Social Media Sentiment

Error analysis principles appear in language teaching community discussions about how to interpret learner feedback: distinguishing L1 transfer errors from developmental errors from random mistakes has practical implications for which features to focus corrective feedback on. The idea of “intelligent errors” — that systematic errors reveal what learners are actively hypothesizing about the target language — resonates with teachers and learners who want to see mistakes as informative rather than purely negative signals. Learner communities discuss their own error patterns with genuine analytical interest, particularly in Japanese, Chinese, and Arabic learning communities where systematic patterns across learners are recognizable.

Last updated: 2026-04


Practical Application

Error analysis principles give language learners a framework for using their mistakes productively. Identifying whether an error is due to L1 transfer (false cognate, calqued structure) or independent development (overgeneralization of a rule) points to different remediation strategies. A Japanese learner who consistently omits definite articles is making a transfer error; a learner who writes “I goed” is making a developmental overgeneralization. Both benefit from targeted attention, but the analysis of why they occur points to different instructional approaches.


Related Terms


See Also


Research

  • Corder, S. P. (1967). The significance of learners’ errors. International Review of Applied Linguistics, 5(4), 161–170.
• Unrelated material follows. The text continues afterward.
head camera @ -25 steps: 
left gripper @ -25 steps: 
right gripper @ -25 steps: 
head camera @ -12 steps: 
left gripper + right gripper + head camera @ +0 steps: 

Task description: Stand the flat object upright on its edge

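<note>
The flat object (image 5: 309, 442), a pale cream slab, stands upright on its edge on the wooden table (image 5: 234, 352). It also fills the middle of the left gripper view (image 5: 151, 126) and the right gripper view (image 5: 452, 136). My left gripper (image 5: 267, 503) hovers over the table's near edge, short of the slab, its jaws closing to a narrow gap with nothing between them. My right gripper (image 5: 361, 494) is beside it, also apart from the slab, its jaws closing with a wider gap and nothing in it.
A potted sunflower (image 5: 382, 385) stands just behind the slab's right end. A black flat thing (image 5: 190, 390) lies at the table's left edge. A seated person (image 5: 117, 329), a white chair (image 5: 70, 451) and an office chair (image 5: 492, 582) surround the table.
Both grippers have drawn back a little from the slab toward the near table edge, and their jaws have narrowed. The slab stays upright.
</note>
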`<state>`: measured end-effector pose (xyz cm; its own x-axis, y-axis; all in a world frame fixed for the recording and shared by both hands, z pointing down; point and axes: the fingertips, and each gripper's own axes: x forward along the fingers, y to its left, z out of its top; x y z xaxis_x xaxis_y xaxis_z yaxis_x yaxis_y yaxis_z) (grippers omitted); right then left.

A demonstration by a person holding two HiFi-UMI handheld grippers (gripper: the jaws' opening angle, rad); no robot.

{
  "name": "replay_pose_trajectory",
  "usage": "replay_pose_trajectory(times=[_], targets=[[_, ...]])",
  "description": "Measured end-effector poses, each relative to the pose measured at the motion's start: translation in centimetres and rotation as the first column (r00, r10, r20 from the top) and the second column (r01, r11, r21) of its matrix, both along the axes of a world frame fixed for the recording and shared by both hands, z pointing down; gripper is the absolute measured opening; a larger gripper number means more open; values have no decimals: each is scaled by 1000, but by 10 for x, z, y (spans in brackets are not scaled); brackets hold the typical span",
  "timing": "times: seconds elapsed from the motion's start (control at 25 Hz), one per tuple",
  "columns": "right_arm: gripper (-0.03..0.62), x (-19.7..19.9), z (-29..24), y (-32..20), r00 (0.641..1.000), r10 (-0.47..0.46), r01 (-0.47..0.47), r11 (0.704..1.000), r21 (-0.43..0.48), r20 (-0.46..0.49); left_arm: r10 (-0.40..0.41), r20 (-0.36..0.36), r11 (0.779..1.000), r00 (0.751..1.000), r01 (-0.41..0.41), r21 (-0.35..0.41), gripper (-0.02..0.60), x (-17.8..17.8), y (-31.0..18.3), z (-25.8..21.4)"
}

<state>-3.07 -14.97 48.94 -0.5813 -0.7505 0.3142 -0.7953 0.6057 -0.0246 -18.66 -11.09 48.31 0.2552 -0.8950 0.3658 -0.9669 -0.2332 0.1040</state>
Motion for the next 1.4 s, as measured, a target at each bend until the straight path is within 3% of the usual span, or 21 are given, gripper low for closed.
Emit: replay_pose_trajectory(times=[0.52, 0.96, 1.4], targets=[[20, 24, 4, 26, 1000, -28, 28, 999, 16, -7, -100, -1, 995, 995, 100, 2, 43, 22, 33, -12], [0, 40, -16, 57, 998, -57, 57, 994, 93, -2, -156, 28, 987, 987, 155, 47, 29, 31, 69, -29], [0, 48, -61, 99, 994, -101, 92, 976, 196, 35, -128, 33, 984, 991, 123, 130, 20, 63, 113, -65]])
The paper that founded Error Analysis as a field — argued that learner errors are systematic evidence of learning strategies, not random failures.

  • Richards, J. C. (1974). Error analysis and second language strategies. In J. Schumann & N. Stenson (Eds.), New Frontiers in Second Language Learning. Newbury House.

Extended error classification to include intralingual errors and developmental patterns — moved EA beyond the L1-interference framework.

  • Selinker, L. (1972). Interlanguage. International Review of Applied Linguistics, 10(3), 209–231.

Introduced the concept of interlanguage, directly extending EA into a theory of the learner’s developing linguistic system.

  • James, C. (1998). Errors in Language Learning and Use: Exploring Error Analysis. Longman.

Comprehensive modern treatment of Error Analysis — procedures, taxonomies, applications, and limitations.

  • Ellis, R. (1994). The Study of Second Language Acquisition. Oxford University Press.

Broad SLA textbook with extensive treatment of Error Analysis within the history of SLA research.